-- Information supplied follows --
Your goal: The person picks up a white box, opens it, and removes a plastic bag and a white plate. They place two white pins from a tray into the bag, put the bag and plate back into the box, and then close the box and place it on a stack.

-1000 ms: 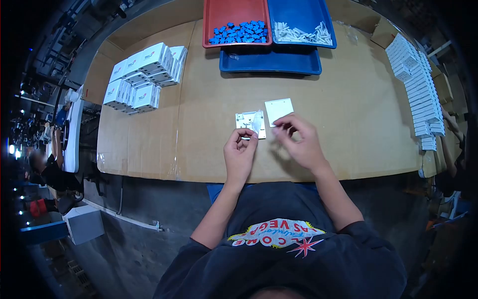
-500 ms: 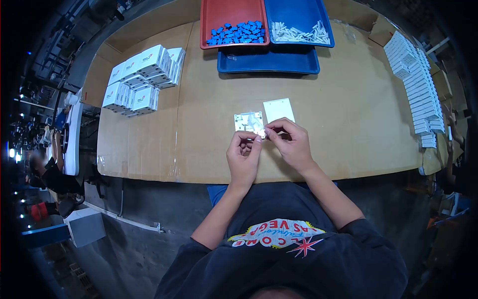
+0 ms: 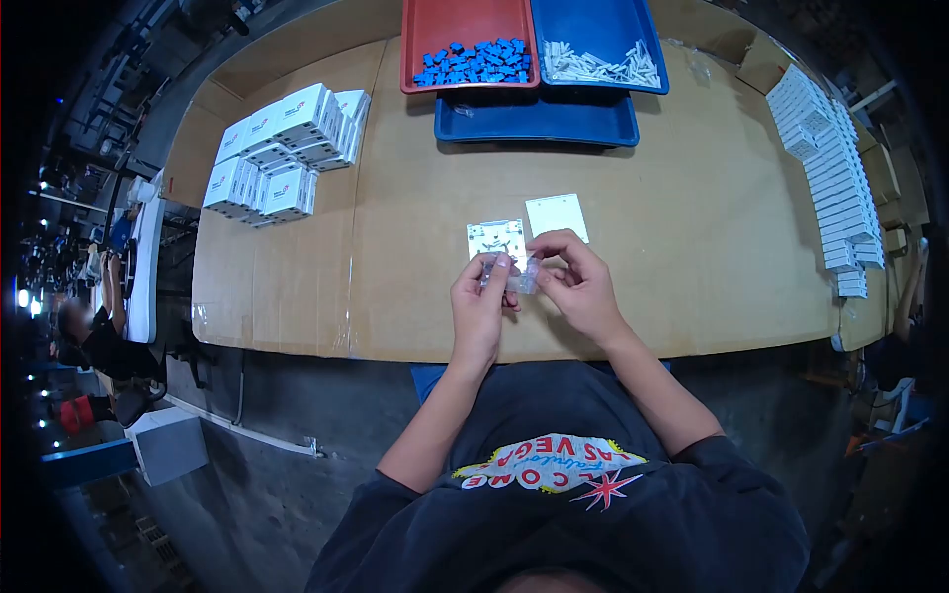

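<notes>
A small clear plastic bag (image 3: 520, 275) is held between my two hands near the front of the cardboard-covered table. The fingers of my left hand (image 3: 478, 308) are closed on its left part. My right hand (image 3: 583, 295) pinches its right edge. Just beyond my fingers lies a white open housing (image 3: 494, 237) with small dark parts in it; its near edge is partly hidden by the bag and my left hand. A flat white cover plate (image 3: 557, 216) rests to the right of the housing, past my right hand.
At the back are a red tray (image 3: 406, 59) of blue parts, a blue tray (image 3: 664, 74) of white sticks and a lower blue tray (image 3: 539, 127). White boxes (image 3: 287, 193) stand at left, stacked white pieces (image 3: 825, 188) at right. A person (image 3: 114, 341) is at far left.
The clear bag has come into fuller view, drawn toward me off the housing and spread between my hands. My left fingers have shifted up onto it.
</notes>
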### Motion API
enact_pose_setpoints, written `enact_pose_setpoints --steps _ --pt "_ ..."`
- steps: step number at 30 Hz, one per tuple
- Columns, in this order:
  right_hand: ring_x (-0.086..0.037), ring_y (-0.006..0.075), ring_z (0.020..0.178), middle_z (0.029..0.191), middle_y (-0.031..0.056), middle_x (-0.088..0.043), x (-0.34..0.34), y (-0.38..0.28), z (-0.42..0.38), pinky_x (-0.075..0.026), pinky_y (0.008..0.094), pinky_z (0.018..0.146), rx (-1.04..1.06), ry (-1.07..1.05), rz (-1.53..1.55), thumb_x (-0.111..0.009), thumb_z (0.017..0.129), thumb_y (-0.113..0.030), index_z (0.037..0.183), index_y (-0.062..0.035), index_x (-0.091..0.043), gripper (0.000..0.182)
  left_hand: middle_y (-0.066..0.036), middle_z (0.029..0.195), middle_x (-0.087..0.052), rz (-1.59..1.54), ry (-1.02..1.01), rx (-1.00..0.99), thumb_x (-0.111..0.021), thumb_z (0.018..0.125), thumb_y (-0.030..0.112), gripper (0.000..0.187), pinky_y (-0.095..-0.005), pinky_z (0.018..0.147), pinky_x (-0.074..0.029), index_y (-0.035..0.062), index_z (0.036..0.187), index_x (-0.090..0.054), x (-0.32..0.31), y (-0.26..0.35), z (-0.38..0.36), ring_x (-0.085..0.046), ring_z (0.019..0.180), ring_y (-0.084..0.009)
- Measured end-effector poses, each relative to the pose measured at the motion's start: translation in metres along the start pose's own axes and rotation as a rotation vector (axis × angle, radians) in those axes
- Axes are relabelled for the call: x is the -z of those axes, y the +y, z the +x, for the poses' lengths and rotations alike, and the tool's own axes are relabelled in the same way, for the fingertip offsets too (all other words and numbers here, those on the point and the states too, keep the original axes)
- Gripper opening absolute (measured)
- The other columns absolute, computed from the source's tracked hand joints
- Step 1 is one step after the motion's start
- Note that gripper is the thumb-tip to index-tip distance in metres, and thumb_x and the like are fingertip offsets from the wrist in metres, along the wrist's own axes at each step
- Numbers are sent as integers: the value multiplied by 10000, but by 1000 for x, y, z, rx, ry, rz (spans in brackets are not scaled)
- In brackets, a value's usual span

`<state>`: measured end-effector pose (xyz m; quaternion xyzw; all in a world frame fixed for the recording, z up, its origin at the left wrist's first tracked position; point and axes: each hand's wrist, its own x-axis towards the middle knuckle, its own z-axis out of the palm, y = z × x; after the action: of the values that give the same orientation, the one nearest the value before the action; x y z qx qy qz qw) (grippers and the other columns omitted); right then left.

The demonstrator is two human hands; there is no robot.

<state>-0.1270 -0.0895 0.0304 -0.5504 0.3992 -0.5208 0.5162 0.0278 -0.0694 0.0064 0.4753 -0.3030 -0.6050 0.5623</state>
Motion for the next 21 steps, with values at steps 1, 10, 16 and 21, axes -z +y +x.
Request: enact_pose_setpoints --steps 1,10,16,21 --pt "-666 131 932 1071 70 -658 -3 -2 0 -583 252 801 -131 63 147 -646 958 32 1079 24 -684 128 -15 857 -670 -17 2 -9 -636 1058 257 247 -205 560 -468 15 1064 -686 -1 0 -1 -551 631 -43" --pt "-658 96 715 861 49 -685 22 15 4 -552 256 673 -347 -185 85 -606 1017 -14 1112 63 -680 143 15 834 -669 94 9 -83 -692 1029 236 254 -189 569 -400 -10 1070 -740 9 -7 3 -509 647 -22" --pt "-650 97 696 891 61 -700 20 16 2 -549 262 642 -383 -152 132 -598 1026 -21 1148 38 -701 171 37 815 -644 88 46 -111 -678 1033 193 221 -177 560 -387 -2 1133 -709 9 -9 4 -499 639 -10" --pt "-628 90 659 859 60 -693 27 12 3 -536 256 607 -372 -126 86 -592 1042 -61 1176 27 -706 197 58 769 -556 130 2 -125 -664 1035 151 232 -175 553 -397 26 1229 -642 8 -5 4 -502 642 -4"
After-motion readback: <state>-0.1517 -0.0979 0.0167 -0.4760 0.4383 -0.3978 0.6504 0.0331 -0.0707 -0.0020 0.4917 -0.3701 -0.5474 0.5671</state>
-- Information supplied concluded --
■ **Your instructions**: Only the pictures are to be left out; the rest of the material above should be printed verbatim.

■ **Solution to the problem**:
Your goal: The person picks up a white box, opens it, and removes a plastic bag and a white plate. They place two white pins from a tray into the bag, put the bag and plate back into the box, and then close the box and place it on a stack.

-1000 ms: 
-500 ms: 
+0 ms: 

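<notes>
A small clear plastic bag (image 3: 520, 275) is held between my two hands near the front of the cardboard-covered table. The fingers of my left hand (image 3: 478, 308) are closed on its left part. My right hand (image 3: 583, 295) pinches its right edge. Just beyond my fingers lies a white open housing (image 3: 494, 237) with small dark parts in it; its near edge is partly hidden by the bag and my left hand. A flat white cover plate (image 3: 557, 216) rests to the right of the housing, past my right hand.
At the back are a red tray (image 3: 406, 59) of blue parts, a blue tray (image 3: 664, 74) of white sticks and a lower blue tray (image 3: 539, 127). White boxes (image 3: 287, 193) stand at left, stacked white pieces (image 3: 825, 188) at right. A person (image 3: 114, 341) is at far left.
The clear bag has come into fuller view, drawn toward me off the housing and spread between my hands. My left fingers have shifted up onto it.
</notes>
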### Motion API
enact_pose_setpoints, written `enact_pose_setpoints --steps _ --pt "_ ..."`
- steps: step number at 30 Hz, one per tuple
- Columns, in this order:
  right_hand: ring_x (-0.086..0.037), ring_y (-0.006..0.075), ring_z (0.020..0.178), middle_z (0.029..0.191), middle_y (-0.031..0.056), middle_x (-0.088..0.043), x (-0.34..0.34), y (-0.38..0.28), z (-0.42..0.38), pinky_x (-0.075..0.026), pinky_y (0.008..0.094), pinky_z (0.018..0.146), rx (-1.04..1.06), ry (-1.07..1.05), rz (-1.53..1.55), thumb_x (-0.111..0.009), thumb_z (0.017..0.129), thumb_y (-0.113..0.030), index_z (0.037..0.183), index_y (-0.062..0.035), index_x (-0.091..0.043), gripper (0.000..0.182)
  left_hand: middle_y (-0.066..0.036), middle_z (0.029..0.195), middle_x (-0.087..0.052), rz (-1.59..1.54), ry (-1.02..1.01), rx (-1.00..0.99), thumb_x (-0.111..0.021), thumb_z (0.018..0.125), thumb_y (-0.030..0.112), gripper (0.000..0.187), pinky_y (-0.095..-0.005), pinky_z (0.018..0.147), pinky_x (-0.074..0.029), index_y (-0.035..0.062), index_z (0.036..0.187), index_x (-0.090..0.054), x (-0.32..0.31), y (-0.26..0.35), z (-0.38..0.36), ring_x (-0.085..0.046), ring_z (0.019..0.180), ring_y (-0.084..0.009)
- Measured end-effector poses, each relative to the pose measured at the motion's start: translation in metres along the start pose's own axes and rotation as a rotation vector (axis × angle, radians) in those axes
- Axes are relabelled for the call: x is the -z of those axes, y the +y, z the +x, for the poses' lengths and rotations alike, and the tool's own axes are relabelled in the same way, for the fingertip offsets too (all other words and numbers here, those on the point and the states too, keep the original axes)
- Gripper opening absolute (measured)
- The other columns absolute, computed from the source's tracked hand joints
- Step 1 is one step after the motion's start
- Note that gripper is the thumb-tip to index-tip distance in metres, and thumb_x and the like are fingertip offsets from the wrist in metres, along the wrist's own axes at each step
- Numbers are sent as integers: the value multiplied by 10000, but by 1000 for x, y, z, rx, ry, rz (spans in brackets are not scaled)
- In brackets, a value's usual span

`<state>`: measured end-effector pose (xyz m; quaternion xyzw; all in a world frame fixed for the recording, z up, its origin at the left wrist's first tracked position; point and axes: each hand's wrist, its own x-axis towards the middle knuckle, its own z-axis out of the palm, y = z × x; after the action: of the values that give the same orientation, the one nearest the value before the action; x y z qx qy qz qw) (grippers and the other columns omitted); right then left.

The demonstrator is two human hands; there is no robot.

<state>-0.1270 -0.0895 0.0304 -0.5504 0.3992 -0.5208 0.5162 0.0278 -0.0694 0.0064 0.4753 -0.3030 -0.6050 0.5623</state>
Motion for the next 21 steps, with values at steps 1, 10, 16 and 21, axes -z +y +x.
Request: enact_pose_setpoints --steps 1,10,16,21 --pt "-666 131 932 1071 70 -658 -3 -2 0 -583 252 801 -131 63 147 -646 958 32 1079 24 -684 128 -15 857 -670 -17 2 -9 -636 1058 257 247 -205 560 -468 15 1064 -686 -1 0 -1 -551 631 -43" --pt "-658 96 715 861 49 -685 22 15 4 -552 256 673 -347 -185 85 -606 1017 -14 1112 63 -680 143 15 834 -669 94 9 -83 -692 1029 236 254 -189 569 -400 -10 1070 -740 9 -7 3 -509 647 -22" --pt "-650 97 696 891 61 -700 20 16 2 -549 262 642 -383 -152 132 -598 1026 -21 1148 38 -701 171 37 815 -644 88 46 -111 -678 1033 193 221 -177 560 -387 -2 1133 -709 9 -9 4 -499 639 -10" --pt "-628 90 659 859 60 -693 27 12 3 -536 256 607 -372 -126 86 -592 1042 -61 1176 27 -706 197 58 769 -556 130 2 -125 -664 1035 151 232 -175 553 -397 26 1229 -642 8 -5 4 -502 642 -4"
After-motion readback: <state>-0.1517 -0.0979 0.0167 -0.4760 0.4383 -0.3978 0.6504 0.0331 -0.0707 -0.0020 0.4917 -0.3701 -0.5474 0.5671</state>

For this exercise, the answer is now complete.